→ TASK GOAL: Will you write out the data exactly, excluding every picture?
----
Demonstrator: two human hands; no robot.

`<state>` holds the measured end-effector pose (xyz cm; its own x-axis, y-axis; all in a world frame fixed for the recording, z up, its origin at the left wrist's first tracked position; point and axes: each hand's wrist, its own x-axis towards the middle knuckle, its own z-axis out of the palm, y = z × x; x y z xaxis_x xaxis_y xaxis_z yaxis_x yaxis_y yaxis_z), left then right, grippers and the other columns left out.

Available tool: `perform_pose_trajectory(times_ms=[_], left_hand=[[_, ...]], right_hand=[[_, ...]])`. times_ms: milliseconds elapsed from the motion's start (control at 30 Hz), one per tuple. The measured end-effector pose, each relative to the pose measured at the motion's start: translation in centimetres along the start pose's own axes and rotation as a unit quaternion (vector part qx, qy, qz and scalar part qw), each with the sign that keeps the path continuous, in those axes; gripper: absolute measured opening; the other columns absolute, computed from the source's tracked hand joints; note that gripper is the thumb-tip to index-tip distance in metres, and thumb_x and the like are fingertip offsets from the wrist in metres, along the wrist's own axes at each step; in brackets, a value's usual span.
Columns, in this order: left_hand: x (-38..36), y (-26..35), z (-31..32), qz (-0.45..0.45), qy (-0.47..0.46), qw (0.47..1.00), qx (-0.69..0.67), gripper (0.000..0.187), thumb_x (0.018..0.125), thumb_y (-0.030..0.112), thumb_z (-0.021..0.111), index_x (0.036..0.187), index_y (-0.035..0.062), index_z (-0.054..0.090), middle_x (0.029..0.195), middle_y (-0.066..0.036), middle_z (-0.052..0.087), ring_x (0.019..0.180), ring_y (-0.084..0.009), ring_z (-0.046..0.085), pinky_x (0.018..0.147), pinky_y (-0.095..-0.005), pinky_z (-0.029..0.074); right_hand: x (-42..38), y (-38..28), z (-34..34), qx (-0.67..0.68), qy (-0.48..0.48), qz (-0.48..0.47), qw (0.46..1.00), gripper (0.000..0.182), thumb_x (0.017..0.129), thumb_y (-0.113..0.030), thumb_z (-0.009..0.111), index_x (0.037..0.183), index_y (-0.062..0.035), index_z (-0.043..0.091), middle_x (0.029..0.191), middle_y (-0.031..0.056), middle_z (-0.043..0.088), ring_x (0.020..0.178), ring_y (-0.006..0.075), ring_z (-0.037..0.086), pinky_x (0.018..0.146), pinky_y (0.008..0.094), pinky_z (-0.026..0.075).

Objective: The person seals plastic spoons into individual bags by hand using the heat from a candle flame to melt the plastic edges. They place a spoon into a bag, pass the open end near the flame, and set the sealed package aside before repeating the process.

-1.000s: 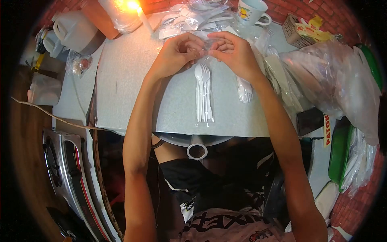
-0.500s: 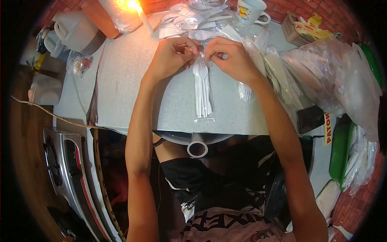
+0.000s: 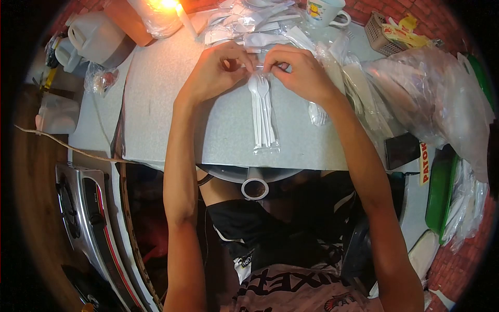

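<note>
White plastic cutlery (image 3: 263, 117), with fork tines and a spoon bowl showing at the top, lies in a narrow clear plastic bag (image 3: 267, 151) on the table in front of me. My left hand (image 3: 222, 72) is closed in a pinch at the left of the bag's upper end. Opposite it, my right hand (image 3: 299, 73) pinches the upper right of the same bag. A small gap separates the two sets of fingertips. Just beyond my hands lies a pile of wrapped white plastic cutlery (image 3: 249, 23). Another bundle of forks (image 3: 318, 113) rests beside my right wrist.
A lit candle (image 3: 186, 22) stands at the back left, near jugs (image 3: 99, 39). A cartoon mug (image 3: 325, 11) and a small basket (image 3: 382, 36) are at the back right. A large plastic bag (image 3: 431, 99) and a dark phone-like object (image 3: 402, 151) lie right. A stove (image 3: 96, 223) is lower left.
The view has shifted slightly, and the bag of cutlery sits a little higher in it. My right fingers have drawn into a tighter pinch at the bag's top.
</note>
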<state>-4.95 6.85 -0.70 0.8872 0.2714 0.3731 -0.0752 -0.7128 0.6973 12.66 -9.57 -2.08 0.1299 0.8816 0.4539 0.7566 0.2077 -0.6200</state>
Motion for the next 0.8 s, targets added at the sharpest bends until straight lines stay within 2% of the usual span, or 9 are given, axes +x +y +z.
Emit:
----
→ OUTPUT BELOW:
Demonstrator: two human hands; no robot.

`<state>` holds the measured end-effector pose (xyz cm; its own x-axis, y-axis; all in a world frame fixed for the recording, z up, its origin at the left wrist's first tracked position; point and axes: each hand's wrist, its own x-axis towards the middle knuckle, its own z-axis out of the palm, y = z × x; x y z xaxis_x xaxis_y xaxis_z yaxis_x yaxis_y yaxis_z), left then right, grippers and the other columns left out.

Available tool: `perform_pose_trajectory(times_ms=[_], left_hand=[[_, ...]], right_hand=[[_, ...]])`. times_ms: milliseconds elapsed from the motion's start (control at 30 Hz), one per tuple. The measured end-effector pose, each relative to the pose measured at the motion's start: translation in centimetres along the start pose's own axes and rotation as a unit quaternion (vector part qx, qy, qz and scalar part qw), each with the sign that keeps the path continuous, in those axes; gripper: absolute measured opening; the other columns absolute, computed from the source's tracked hand joints; note that gripper is the thumb-tip to index-tip distance in metres, and thumb_x and the like are fingertip offsets from the wrist in metres, along the wrist's own axes at each step; in brackets, a value's usual span.
Columns, in this order: left_hand: x (-38..36), y (-26..35), z (-31..32), qz (-0.45..0.45), qy (-0.47..0.46), qw (0.47..1.00), qx (-0.69..0.67), gripper (0.000..0.187), thumb_x (0.018..0.125), thumb_y (-0.030..0.112), thumb_z (-0.021..0.111), index_x (0.036..0.187), index_y (-0.035..0.062), index_z (-0.054..0.090), middle_x (0.029..0.195), middle_y (-0.066..0.036), middle_z (-0.052..0.087), ring_x (0.019..0.180), ring_y (-0.084..0.009), ring_z (-0.046..0.085), pinky_x (0.018..0.147), pinky_y (-0.095..-0.005), pinky_z (-0.029..0.074); right_hand: x (-42..38), y (-38..28), z (-34..34), qx (-0.67..0.68), qy (-0.48..0.48), qz (-0.48..0.47), qw (0.46..1.00), gripper (0.000..0.182), thumb_x (0.017..0.129), thumb_y (-0.113..0.030), thumb_z (-0.009..0.111), index_x (0.037..0.183), index_y (-0.062..0.035), index_z (-0.043..0.091), middle_x (0.029..0.191), middle_y (-0.031..0.056), middle_z (-0.043..0.088), ring_x (0.020..0.178), ring_y (-0.006..0.075), ring_z (-0.037..0.086), pinky_x (0.018..0.146), pinky_y (0.008..0.094), pinky_z (-0.026..0.075).

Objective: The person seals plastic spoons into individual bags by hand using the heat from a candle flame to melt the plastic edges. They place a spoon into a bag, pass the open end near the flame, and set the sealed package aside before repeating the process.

-1.000s: 
-0.500s: 
+0.000s: 

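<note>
White plastic cutlery (image 3: 263, 117), with fork tines and a spoon bowl showing at the top, lies in a narrow clear plastic bag (image 3: 267, 151) on the table in front of me. My left hand (image 3: 222, 72) is closed in a pinch at the left of the bag's upper end. Opposite it, my right hand (image 3: 299, 73) pinches the upper right of the same bag. A small gap separates the two sets of fingertips. Just beyond my hands lies a pile of wrapped white plastic cutlery (image 3: 249, 23). Another bundle of forks (image 3: 318, 113) rests beside my right wrist.
A lit candle (image 3: 186, 22) stands at the back left, near jugs (image 3: 99, 39). A cartoon mug (image 3: 325, 11) and a small basket (image 3: 382, 36) are at the back right. A large plastic bag (image 3: 431, 99) and a dark phone-like object (image 3: 402, 151) lie right. A stove (image 3: 96, 223) is lower left.
The view has shifted slightly, and the bag of cutlery sits a little higher in it. My right fingers have drawn into a tighter pinch at the bag's top.
</note>
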<state>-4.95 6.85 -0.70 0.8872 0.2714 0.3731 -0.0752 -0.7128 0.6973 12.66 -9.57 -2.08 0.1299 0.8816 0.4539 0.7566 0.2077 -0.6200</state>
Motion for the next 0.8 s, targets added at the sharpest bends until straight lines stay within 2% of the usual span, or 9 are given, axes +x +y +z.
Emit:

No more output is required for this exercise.